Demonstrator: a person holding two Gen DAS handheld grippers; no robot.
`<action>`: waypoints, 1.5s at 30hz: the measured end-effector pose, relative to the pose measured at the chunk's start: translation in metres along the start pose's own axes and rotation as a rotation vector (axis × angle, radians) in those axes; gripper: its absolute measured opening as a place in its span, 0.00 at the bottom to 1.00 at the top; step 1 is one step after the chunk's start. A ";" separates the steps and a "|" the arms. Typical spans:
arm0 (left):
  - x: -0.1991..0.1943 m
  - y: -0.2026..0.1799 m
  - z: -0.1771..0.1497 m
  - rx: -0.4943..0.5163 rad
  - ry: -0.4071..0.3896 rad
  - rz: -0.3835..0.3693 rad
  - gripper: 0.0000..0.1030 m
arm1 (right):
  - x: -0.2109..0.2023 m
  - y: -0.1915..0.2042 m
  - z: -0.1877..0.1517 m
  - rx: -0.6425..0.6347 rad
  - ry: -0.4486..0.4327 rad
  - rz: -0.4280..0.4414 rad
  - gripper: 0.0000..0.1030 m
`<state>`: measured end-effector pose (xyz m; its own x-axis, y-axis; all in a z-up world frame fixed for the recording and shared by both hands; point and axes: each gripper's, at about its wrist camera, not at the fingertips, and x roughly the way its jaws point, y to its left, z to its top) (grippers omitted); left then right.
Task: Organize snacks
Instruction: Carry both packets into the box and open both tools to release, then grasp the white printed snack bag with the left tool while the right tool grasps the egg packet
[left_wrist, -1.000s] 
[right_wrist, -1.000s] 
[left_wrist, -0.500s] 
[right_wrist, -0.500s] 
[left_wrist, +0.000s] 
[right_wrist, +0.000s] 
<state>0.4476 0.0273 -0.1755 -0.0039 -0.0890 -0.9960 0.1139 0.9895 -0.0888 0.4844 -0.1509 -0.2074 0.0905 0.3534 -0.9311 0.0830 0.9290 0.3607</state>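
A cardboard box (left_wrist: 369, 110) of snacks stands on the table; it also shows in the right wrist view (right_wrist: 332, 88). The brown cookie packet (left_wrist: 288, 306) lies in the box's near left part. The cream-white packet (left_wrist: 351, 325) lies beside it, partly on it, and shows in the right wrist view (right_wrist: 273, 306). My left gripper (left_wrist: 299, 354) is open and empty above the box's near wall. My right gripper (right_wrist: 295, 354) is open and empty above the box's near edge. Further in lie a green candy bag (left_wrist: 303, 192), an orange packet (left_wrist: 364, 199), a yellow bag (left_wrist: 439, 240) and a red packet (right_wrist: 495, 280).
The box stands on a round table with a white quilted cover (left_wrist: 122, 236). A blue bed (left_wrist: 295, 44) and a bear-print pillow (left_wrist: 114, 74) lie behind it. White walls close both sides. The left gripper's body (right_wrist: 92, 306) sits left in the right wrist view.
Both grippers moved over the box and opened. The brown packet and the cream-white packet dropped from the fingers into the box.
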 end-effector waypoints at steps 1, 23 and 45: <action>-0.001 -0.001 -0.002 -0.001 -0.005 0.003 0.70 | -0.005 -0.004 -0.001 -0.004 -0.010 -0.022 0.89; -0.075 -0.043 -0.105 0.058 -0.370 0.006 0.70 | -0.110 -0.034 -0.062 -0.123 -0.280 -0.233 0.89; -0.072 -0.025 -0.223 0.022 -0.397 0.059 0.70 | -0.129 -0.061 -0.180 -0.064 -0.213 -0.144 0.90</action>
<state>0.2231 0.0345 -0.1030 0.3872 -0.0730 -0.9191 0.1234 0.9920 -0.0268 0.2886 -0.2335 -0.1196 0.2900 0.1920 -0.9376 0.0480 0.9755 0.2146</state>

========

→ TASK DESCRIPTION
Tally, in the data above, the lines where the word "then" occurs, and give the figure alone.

→ EXERCISE OUTPUT
2